The Man Who Knew Too Much (1934). An early British example of Alfred Hitchcock's mastery of suspense, this tells the story of a family (father Leslie Banks, mother Edna Best, and daughter Nova Pilbeam) on vacation in Switzerland. Somebody gets killed, and with his dying breath tells Dad an important international secret. There are nefarious people who don't want that secret falling into the "wrong" people's hands, so they kidnap the daughter and take her to England. Mom and Dad go around London separately trying to find her. This was of course remade by Hitchcock in Hollywood with James Stewart and Doris Day as the parents, but the original is a fun little 75-minute affair. Actually, I could have done an entire entry using only Alfred Hitchcock's movies, as others that fit include The Lady Vanishes, Foreign Correspondent, Saboteur and, I suppose, The Trouble With Harry.
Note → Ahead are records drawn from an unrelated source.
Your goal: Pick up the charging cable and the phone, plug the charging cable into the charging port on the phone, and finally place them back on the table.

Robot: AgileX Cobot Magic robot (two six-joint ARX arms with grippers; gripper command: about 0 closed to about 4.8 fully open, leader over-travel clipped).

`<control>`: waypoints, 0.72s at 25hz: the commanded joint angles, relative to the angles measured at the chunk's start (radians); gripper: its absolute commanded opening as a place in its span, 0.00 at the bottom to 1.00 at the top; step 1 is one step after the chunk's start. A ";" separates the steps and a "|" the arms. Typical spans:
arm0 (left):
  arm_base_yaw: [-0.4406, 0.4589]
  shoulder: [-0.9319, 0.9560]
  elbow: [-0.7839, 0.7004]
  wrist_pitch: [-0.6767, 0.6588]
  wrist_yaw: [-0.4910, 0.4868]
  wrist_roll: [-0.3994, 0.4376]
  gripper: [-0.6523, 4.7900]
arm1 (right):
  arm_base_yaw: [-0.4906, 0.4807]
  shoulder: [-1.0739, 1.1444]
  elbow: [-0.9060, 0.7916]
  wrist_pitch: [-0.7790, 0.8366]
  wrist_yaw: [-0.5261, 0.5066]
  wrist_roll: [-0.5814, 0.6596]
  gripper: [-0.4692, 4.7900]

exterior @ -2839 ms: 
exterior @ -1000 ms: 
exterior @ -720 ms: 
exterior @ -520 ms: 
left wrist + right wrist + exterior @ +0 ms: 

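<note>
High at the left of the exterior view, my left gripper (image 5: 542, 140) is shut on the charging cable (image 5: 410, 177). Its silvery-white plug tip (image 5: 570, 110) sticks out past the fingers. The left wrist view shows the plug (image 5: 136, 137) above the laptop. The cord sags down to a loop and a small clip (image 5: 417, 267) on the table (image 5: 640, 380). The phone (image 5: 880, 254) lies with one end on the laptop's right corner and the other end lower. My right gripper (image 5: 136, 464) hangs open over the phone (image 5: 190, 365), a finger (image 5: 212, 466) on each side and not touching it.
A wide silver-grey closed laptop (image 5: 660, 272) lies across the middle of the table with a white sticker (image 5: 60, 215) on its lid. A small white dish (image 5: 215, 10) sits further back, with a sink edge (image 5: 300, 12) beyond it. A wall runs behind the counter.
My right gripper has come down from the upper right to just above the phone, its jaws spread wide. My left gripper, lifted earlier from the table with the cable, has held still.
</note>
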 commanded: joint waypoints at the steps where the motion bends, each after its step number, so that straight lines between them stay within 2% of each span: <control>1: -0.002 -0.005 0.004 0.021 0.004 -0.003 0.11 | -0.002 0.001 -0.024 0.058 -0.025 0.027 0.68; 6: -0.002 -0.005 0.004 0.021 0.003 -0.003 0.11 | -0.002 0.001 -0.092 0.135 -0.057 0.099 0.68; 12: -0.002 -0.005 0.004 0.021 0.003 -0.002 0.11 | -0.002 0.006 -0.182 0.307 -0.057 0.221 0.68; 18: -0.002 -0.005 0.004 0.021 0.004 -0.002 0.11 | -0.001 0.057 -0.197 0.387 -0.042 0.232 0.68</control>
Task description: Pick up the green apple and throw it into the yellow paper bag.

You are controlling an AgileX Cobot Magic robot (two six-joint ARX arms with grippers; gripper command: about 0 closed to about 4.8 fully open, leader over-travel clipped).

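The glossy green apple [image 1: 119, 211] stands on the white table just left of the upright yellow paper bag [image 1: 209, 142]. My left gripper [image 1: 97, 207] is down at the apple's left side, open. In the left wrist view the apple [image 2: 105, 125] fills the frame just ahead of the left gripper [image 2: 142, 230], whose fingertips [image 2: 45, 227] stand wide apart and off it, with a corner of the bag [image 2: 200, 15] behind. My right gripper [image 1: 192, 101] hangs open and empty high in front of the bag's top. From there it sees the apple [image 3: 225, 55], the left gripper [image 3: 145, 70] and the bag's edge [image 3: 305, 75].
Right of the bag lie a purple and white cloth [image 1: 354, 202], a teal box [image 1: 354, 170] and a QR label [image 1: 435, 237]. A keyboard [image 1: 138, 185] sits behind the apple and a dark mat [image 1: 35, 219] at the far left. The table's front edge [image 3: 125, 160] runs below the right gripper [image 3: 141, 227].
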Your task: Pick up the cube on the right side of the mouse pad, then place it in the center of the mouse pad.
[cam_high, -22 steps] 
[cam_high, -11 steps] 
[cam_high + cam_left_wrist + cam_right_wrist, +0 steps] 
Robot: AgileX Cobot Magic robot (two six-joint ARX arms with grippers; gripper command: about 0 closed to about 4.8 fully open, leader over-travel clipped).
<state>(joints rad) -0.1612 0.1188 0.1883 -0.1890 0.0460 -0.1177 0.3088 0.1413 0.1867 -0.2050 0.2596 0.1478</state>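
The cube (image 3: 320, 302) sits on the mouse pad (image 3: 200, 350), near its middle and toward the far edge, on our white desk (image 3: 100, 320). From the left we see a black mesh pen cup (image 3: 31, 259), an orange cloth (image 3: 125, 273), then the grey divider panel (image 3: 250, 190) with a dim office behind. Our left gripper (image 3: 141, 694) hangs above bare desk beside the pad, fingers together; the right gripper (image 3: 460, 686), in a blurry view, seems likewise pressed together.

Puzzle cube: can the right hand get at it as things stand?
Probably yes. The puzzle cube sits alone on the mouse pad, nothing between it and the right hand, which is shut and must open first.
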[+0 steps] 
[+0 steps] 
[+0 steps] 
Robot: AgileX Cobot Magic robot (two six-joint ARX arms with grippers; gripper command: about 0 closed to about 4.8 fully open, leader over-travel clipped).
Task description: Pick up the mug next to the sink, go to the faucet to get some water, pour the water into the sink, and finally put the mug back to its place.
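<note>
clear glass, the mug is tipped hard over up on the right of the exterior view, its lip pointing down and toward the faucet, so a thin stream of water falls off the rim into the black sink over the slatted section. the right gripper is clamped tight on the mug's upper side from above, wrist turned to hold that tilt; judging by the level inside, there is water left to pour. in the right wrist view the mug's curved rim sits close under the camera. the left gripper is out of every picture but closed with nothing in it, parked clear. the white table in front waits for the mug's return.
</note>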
Les diaboliques (1955). Michel (Paul Meurisse) is a martinet of a school master at a French boarding school, with both a wife (Vera Clouzot) and mistress (Simone Signoret) who are unhappy with him. The two women decide to gang up and murder him, drowning him in a bathtub and then dumping the body in the school's swimming pool. When it comes time for the police to search for the body, they drain the swimming pool... only for there to be no body! Needless to say, this is quite a shock to the women, one of whom handles it less well than the other. For those who are frightened by the shower scene in Hitchcock's Psycho, this one is a perfect antidote. This one was remade in Hollywood in the 90s with Sharon Stone, but the less said about the remake, the better.
Bunny Lake is Missing (1965). Carol Lynley plays Ann Lake, a young American single mother with a daughter who decides to go to visit London to visit her brother Steven (Keir Dullea). Ann puts her child in a preschool, but when the time comes to pick the daughter up, the daughter isn't there... and there's no record that the daughter was ever at the school. Steven takes the case to the police, led by detective Laurence Olivier, but nobody is ever able to find any evidence that the kid existed. Is Ann going insane, and never even had a child? Or is something more nefarious happening? Noël Coward plays an upstairs neighbor.